**Aim of the exercise:** Restate word for word the opening line of the data below and every line after it until the line with "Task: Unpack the", that line too, but not the pictures.

++++++++++

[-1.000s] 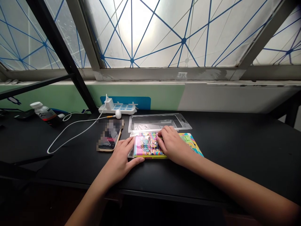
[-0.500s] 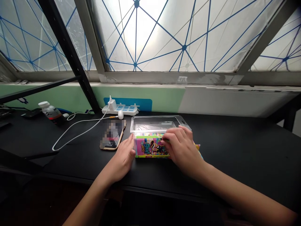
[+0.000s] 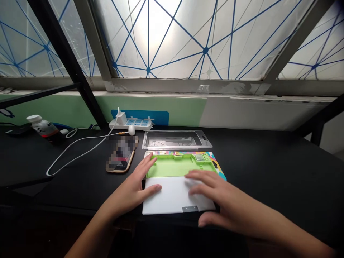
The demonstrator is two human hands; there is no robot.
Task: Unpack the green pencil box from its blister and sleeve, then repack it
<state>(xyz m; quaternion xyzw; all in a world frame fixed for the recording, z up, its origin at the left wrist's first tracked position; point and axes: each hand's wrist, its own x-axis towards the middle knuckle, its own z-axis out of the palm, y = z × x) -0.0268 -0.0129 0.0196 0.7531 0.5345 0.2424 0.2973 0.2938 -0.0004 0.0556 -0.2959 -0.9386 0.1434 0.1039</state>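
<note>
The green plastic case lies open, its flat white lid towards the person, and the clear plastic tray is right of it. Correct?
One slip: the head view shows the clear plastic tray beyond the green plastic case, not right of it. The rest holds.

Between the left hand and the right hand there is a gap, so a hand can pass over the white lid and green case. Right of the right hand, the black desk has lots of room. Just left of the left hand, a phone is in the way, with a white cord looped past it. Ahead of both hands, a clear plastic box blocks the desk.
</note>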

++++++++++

**Expected output:**
[-1.000s] 
[-0.500s] 
[+0.000s] 
The demonstrator is two human hands; there is no robot.
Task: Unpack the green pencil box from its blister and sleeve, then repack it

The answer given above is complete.